Dataset extract:
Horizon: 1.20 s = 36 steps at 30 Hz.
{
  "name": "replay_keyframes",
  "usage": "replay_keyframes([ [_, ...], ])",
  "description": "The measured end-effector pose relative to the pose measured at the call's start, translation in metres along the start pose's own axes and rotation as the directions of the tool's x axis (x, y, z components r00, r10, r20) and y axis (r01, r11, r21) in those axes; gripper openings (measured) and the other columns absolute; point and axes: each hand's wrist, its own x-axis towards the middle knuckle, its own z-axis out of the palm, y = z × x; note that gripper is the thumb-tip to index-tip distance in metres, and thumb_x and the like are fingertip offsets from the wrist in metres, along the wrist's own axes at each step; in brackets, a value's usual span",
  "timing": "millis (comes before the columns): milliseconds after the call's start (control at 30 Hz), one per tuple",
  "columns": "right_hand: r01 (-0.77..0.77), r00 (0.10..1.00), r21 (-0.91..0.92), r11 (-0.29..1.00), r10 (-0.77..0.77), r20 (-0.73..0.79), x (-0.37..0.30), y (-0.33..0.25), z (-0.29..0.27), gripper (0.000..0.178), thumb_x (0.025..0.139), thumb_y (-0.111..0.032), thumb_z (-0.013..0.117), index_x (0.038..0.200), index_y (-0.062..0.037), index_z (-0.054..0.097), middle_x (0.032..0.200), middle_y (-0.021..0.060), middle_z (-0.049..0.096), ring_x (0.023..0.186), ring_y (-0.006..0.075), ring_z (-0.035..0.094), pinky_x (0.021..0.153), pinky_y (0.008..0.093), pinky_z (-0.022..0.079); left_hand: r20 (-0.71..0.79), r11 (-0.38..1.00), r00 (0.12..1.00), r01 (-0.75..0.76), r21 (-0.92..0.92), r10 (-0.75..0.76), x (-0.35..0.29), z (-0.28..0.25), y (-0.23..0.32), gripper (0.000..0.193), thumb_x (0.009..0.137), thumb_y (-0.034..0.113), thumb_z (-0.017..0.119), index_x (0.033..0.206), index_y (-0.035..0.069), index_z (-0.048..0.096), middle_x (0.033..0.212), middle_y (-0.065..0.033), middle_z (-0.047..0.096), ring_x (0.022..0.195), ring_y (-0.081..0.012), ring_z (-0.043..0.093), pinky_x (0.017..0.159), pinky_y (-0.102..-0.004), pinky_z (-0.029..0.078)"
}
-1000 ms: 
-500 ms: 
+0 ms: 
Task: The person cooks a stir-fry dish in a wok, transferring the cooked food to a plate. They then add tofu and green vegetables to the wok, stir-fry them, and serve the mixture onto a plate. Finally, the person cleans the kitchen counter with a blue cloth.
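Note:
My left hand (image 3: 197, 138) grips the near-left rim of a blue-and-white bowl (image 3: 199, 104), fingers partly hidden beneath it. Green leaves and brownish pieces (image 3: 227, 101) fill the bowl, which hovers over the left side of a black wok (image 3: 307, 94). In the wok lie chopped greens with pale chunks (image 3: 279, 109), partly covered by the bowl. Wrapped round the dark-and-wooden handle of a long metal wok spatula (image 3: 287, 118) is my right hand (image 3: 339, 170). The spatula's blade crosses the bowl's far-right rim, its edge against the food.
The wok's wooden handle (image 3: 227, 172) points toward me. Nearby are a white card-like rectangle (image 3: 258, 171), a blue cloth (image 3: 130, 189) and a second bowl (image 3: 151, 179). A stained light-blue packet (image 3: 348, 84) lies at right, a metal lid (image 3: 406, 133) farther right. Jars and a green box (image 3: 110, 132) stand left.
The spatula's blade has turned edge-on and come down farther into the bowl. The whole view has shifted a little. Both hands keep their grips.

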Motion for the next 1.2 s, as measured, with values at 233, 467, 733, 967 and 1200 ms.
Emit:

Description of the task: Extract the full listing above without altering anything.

Response to this task:
Horizon: 1.20 s = 36 steps at 30 Hz.
{
  "name": "replay_keyframes",
  "usage": "replay_keyframes([ [_, ...], ])",
  "description": "The measured end-effector pose relative to the pose measured at the call's start, translation in metres along the start pose's own axes and rotation as the directions of the tool's x axis (x, y, z components r00, r10, r20) and y axis (r01, r11, r21) in those axes; gripper openings (measured) and the other columns absolute; point and axes: each hand's wrist, its own x-axis towards the middle knuckle, its own z-axis out of the palm, y = z × x; note that gripper is the thumb-tip to index-tip distance in metres, and thumb_x and the like are fingertip offsets from the wrist in metres, along the wrist's own axes at each step; in brackets, a value's usual span",
  "timing": "millis (comes before the columns): milliseconds after the call's start (control at 30 Hz), one per tuple",
  "columns": "right_hand: r01 (-0.77..0.77), r00 (0.10..1.00), r21 (-0.91..0.92), r11 (-0.29..1.00), r10 (-0.77..0.77), r20 (-0.73..0.79), x (-0.37..0.30), y (-0.33..0.25), z (-0.29..0.27), gripper (0.000..0.178), thumb_x (0.025..0.139), thumb_y (-0.111..0.032), thumb_z (-0.013..0.117), index_x (0.038..0.200), index_y (-0.062..0.037), index_z (-0.054..0.097), middle_x (0.032..0.200), middle_y (-0.021..0.060), middle_z (-0.049..0.096), ring_x (0.023..0.186), ring_y (-0.006..0.075), ring_z (-0.035..0.094), pinky_x (0.021..0.153), pinky_y (0.008..0.093), pinky_z (-0.022..0.079); left_hand: r20 (-0.71..0.79), r11 (-0.38..1.00), r00 (0.12..1.00), r01 (-0.75..0.76), r21 (-0.92..0.92), r10 (-0.75..0.76), x (-0.35..0.29), z (-0.28..0.25), y (-0.23..0.32), gripper (0.000..0.193), thumb_x (0.009..0.137), thumb_y (-0.034..0.113), thumb_z (-0.017..0.119), index_x (0.033..0.206), index_y (-0.035..0.069), index_z (-0.048..0.096), middle_x (0.033..0.212), middle_y (-0.065..0.033), middle_z (-0.047..0.096), ring_x (0.022..0.195), ring_y (-0.081..0.012), ring_z (-0.043..0.093), pinky_x (0.017..0.159), pinky_y (-0.102..-0.004), pinky_z (-0.029..0.078)"
}
-1000 ms: 
-500 ms: 
+0 ms: 
Task: The person cooks a stir-fry dish in a wok, transferring the cooked food to a plate. They then add tofu and green vegetables to the wok, stir-fry them, and serve the mixture onto a plate. Finally, the person cleans the kitchen counter with a blue cloth.
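Note:
My left hand (image 3: 197, 138) grips the near-left rim of a blue-and-white bowl (image 3: 199, 104), fingers partly hidden beneath it. Green leaves and brownish pieces (image 3: 227, 101) fill the bowl, which hovers over the left side of a black wok (image 3: 307, 94). In the wok lie chopped greens with pale chunks (image 3: 279, 109), partly covered by the bowl. Wrapped round the dark-and-wooden handle of a long metal wok spatula (image 3: 287, 118) is my right hand (image 3: 339, 170). The spatula's blade crosses the bowl's far-right rim, its edge against the food.
The wok's wooden handle (image 3: 227, 172) points toward me. Nearby are a white card-like rectangle (image 3: 258, 171), a blue cloth (image 3: 130, 189) and a second bowl (image 3: 151, 179). A stained light-blue packet (image 3: 348, 84) lies at right, a metal lid (image 3: 406, 133) farther right. Jars and a green box (image 3: 110, 132) stand left.
The spatula's blade has turned edge-on and come down farther into the bowl. The whole view has shifted a little. Both hands keep their grips.
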
Motion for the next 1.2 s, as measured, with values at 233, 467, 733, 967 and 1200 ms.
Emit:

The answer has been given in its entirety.